The DPDI seeks to reform the UK’s existing data protection regime (including the UK GDPR, Data Protection Act 2018 and the Privacy and Electronic Communications Regulations 2003). Importantly, the DPDI will not replace these laws, but instead, it will amend and supplement the existing text in certain key areas.

What are the key areas of reform under the new DPDI?

The overarching objective behind the UK government’s data protection reform is to transition away from the EU’s “one size fits all” approach under the EU GDPR towards a more flexible, business friendly approach to data protection compliance (without sacrificing the protection afforded to individual data subjects).

In its announcement, the UK Government emphasised its ambition to unlock innovation, new technologies and business opportunities and to release businesses from “unnecessary red tape”. Below we have outlined some of the key proposed practical changes which are intended to give organisations greater flexibility when approaching privacy compliance.   

  • Definition of personal data: the DPDI proposes a “reasonableness” threshold when determining whether information directly or indirectly relates to an individual. Meaning that whether information that is deemed “personal data” will be determined on whether the individual is identifiable by reasonable means at the time of processing; or whether the organisation ought to reasonably know that another person could identify that individual by reasonable means at the time of processing.
  • Legitimate interests: the DPDI seeks to provide further clarification around processing situations which would be deemed necessary for an organisation’s legitimate interests. It now includes some practical examples which are more common in businesses, for example, processing that is necessary for (a) direct marketing, (b) intra-group transmission of personal data for internal administrative purposes and (c) for ensuring security of networks and systems.

  • Purpose limitation: the DPDI sets out several instances where organisations may conduct further processing of personal data that it has already collected so as to encourage innovation. The examples include scientific or historical research, archiving in the public interest and statistical purposes.
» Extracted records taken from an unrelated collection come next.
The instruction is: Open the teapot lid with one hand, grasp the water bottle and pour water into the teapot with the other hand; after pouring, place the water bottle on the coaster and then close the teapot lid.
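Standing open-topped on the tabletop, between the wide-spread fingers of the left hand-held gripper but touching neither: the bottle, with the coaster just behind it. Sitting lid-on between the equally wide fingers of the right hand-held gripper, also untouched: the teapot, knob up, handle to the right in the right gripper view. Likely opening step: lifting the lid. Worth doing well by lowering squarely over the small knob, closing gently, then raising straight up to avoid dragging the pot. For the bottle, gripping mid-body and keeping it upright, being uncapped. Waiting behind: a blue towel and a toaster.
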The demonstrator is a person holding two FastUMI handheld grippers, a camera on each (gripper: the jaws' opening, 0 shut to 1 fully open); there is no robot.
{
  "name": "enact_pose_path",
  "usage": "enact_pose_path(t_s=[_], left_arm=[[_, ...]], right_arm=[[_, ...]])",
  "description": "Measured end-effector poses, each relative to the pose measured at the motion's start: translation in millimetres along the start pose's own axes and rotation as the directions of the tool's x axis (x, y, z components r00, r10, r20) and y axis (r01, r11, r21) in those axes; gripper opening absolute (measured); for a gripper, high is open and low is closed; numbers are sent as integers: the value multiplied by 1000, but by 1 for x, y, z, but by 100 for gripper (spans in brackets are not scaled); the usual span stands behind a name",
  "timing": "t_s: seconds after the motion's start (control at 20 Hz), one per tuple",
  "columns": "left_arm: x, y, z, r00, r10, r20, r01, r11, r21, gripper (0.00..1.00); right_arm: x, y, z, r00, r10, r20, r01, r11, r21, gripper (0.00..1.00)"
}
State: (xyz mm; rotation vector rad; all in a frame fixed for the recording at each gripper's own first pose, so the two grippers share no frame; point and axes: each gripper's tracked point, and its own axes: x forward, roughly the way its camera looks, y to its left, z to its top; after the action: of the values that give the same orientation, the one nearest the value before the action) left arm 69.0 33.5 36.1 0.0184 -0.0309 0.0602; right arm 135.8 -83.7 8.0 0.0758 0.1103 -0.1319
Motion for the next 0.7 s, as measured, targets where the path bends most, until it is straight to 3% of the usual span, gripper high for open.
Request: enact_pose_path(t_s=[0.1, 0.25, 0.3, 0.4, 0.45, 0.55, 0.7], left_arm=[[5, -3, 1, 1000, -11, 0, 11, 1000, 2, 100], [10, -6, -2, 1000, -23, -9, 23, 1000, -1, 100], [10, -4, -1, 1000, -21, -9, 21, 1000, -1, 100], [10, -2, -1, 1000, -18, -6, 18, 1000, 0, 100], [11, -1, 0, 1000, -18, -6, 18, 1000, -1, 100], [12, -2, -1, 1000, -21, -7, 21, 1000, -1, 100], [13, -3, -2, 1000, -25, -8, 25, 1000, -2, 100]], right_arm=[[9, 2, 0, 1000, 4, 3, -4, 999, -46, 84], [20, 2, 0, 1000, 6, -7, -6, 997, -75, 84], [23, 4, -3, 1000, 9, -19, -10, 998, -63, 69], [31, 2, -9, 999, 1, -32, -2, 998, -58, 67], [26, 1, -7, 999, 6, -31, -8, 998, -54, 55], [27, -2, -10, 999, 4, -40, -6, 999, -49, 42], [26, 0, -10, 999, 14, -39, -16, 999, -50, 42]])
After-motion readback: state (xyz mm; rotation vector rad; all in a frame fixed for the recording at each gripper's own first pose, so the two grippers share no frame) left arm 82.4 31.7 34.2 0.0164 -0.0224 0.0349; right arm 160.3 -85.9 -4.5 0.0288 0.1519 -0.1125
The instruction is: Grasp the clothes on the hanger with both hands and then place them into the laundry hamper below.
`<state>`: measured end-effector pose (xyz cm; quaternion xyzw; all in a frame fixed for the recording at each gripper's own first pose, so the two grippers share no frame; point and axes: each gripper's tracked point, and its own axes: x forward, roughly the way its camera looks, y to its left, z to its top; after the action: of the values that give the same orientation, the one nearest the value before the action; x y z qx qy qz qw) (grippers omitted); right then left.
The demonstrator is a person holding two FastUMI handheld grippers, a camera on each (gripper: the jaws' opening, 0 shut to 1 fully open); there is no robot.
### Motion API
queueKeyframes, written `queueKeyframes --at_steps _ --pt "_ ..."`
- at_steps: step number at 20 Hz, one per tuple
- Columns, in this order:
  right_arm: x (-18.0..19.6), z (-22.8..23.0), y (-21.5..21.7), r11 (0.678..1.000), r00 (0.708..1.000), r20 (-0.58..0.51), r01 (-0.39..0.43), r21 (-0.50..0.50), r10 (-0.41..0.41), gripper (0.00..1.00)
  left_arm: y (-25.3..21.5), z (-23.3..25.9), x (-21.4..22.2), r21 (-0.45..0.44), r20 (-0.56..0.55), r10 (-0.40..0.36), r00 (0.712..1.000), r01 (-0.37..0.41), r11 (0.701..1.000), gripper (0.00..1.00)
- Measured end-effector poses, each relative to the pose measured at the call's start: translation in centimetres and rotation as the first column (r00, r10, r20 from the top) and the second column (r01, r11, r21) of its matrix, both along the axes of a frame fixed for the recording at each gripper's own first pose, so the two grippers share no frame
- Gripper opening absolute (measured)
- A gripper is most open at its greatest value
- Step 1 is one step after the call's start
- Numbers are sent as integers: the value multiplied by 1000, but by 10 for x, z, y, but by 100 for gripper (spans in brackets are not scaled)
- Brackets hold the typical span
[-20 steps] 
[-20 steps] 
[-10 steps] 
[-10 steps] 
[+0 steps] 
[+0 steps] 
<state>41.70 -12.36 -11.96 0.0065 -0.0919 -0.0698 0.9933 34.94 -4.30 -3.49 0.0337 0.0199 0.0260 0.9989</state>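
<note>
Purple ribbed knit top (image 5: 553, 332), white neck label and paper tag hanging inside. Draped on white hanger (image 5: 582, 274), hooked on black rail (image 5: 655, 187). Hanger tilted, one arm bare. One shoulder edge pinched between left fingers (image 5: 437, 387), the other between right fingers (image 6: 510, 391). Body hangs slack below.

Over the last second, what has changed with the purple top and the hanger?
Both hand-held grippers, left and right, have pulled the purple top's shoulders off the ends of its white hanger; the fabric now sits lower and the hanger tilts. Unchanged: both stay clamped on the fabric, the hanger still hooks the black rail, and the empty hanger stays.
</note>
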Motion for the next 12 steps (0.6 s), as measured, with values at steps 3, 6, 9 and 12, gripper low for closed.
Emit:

  • Definition of research: the DPDI provides clarity over the circumstances in which processing will be considered “research” and shall include (i) scientific research, whether carried out as a commercial or non-commercial activity, (ii) processing for technological development or (iii) a study on public health.

  • Data subject requests: organisations will be able to refuse data subject requests in instances where the controller deems them to be “vexatious or excessive.”

  • Record of processing activities: the DPDI proposes that a ROPA will only be required in instances where the controller carries out high-risk processing.

  • Data protection impact assessment: will be replaced with an “assessment of high-risk processing” and will only be required in instances of high-risk processing.
  • Simplifying cookie banners: the DPDI proposes to expand the instances where organisations can use cookies (or similar technologies) without the user’s prior consent, including:
    • Analytics cookies used for statistical purposes (i.e., to make improvements to the service);
    • To enhance functionality of the service;
    • To provide security updates to software;

    (Note that organisations will be required to give users the right to object to the above use cases, but they will no longer be required to obtain prior consent)

    • In emergency situations, where the geographical position of the user is to be obtained for emergency assistance.

  • Strictly Necessary Exemption: the DPDI also outlines additional examples of when cookies could be considered strictly necessary, such as:
    • Protection of information provided in connection with the service requested;
    • To ensure security of the user’s device;
    • To detect fraud;
    • To prevent or detect technical faults;
    • To authenticate the identity of a user; or
    • Maintain a record of user selections on the service.

What happens next?

In the next few weeks, the DPDI will progress to the second reading stage in the UK Parliament. It will be examined in further detail by Parliament and relevant subject experts and may undergo further changes.